## Instructions for the task
Repeat the listing below word for word, leaving nothing out.

## Information provided
----------------------------------------

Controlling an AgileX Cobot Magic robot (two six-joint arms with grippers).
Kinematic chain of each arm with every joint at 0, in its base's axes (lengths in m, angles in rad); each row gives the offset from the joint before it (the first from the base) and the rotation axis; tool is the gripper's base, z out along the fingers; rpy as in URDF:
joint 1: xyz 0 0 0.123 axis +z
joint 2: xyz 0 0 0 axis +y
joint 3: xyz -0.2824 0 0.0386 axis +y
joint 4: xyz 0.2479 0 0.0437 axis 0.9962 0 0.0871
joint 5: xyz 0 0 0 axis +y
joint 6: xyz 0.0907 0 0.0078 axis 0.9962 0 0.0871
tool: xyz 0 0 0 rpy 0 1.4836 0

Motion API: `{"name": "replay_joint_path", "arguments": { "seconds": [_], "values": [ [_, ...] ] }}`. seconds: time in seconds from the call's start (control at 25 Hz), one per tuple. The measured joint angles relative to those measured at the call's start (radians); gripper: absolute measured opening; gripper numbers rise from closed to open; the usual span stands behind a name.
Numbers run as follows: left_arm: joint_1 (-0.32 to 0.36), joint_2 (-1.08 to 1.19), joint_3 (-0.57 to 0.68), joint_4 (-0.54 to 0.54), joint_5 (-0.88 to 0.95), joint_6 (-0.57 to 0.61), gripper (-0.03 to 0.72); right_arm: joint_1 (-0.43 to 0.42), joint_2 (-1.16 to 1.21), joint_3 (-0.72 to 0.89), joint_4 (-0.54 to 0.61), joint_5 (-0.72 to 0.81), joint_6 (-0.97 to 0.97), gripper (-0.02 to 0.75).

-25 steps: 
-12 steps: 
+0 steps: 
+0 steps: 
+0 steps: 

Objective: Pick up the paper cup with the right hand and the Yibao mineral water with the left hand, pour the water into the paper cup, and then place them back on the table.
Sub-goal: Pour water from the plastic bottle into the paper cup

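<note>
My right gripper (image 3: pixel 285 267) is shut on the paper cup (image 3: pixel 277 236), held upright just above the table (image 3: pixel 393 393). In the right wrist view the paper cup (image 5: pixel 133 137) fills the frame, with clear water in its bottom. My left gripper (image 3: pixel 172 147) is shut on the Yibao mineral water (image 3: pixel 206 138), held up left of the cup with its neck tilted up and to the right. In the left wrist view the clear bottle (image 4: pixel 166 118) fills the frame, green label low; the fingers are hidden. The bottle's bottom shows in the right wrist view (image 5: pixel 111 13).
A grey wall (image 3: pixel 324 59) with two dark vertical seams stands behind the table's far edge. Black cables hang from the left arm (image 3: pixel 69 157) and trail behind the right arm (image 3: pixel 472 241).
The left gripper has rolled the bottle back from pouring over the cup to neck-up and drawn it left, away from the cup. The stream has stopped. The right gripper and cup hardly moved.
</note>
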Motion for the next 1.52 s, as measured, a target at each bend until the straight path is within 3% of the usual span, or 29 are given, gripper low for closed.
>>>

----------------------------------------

## Answer section
Controlling an AgileX Cobot Magic robot (two six-joint arms with grippers).
Kinematic chain of each arm with every joint at 0, in its base's axes (lengths in m, angles in rad); each row gives the offset from the joint before it (the first from the base) and the rotation axis; tool is the gripper's base, z out along the fingers; rpy as in URDF:
joint 1: xyz 0 0 0.123 axis +z
joint 2: xyz 0 0 0 axis +y
joint 3: xyz -0.2824 0 0.0386 axis +y
joint 4: xyz 0.2479 0 0.0437 axis 0.9962 0 0.0871
joint 5: xyz 0 0 0 axis +y
joint 6: xyz 0.0907 0 0.0078 axis 0.9962 0 0.0871
tool: xyz 0 0 0 rpy 0 1.4836 0

Motion API: `{"name": "replay_joint_path", "arguments": { "seconds": [_], "values": [ [_, ...] ] }}`. seconds: time in seconds from the call's start (control at 25 Hz), one per tuple. The measured joint angles relative to those measured at the call's start (radians); gripper: absolute measured opening; gripper numbers rise from closed to open; the usual span stands behind a name.
Numbers run as follows: left_arm: joint_1 (-0.32 to 0.36), joint_2 (-1.08 to 1.19), joint_3 (-0.57 to 0.68), joint_4 (-0.54 to 0.54), joint_5 (-0.88 to 0.95), joint_6 (-0.57 to 0.61), gripper (-0.03 to 0.72); right_arm: joint_1 (-0.43 to 0.42), joint_2 (-1.16 to 1.21), joint_3 (-0.72 to 0.89), joint_4 (-0.54 to 0.61), joint_5 (-0.72 to 0.81), joint_6 (-0.97 to 0.97), gripper (-0.02 to 0.75).

-25 steps: 
-12 steps: 
+0 steps: 
+0 steps: 
+0 steps: 

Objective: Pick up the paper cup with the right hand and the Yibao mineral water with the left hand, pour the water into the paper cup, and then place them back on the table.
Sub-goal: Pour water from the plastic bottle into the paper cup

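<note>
My right gripper (image 3: pixel 285 267) is shut on the paper cup (image 3: pixel 277 236), held upright just above the table (image 3: pixel 393 393). In the right wrist view the paper cup (image 5: pixel 133 137) fills the frame, with clear water in its bottom. My left gripper (image 3: pixel 172 147) is shut on the Yibao mineral water (image 3: pixel 206 138), held up left of the cup with its neck tilted up and to the right. In the left wrist view the clear bottle (image 4: pixel 166 118) fills the frame, green label low; the fingers are hidden. The bottle's bottom shows in the right wrist view (image 5: pixel 111 13).
A grey wall (image 3: pixel 324 59) with two dark vertical seams stands behind the table's far edge. Black cables hang from the left arm (image 3: pixel 69 157) and trail behind the right arm (image 3: pixel 472 241).
The left gripper has rolled the bottle back from pouring over the cup to neck-up and drawn it left, away from the cup. The stream has stopped. The right gripper and cup hardly moved.
</note>
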Motion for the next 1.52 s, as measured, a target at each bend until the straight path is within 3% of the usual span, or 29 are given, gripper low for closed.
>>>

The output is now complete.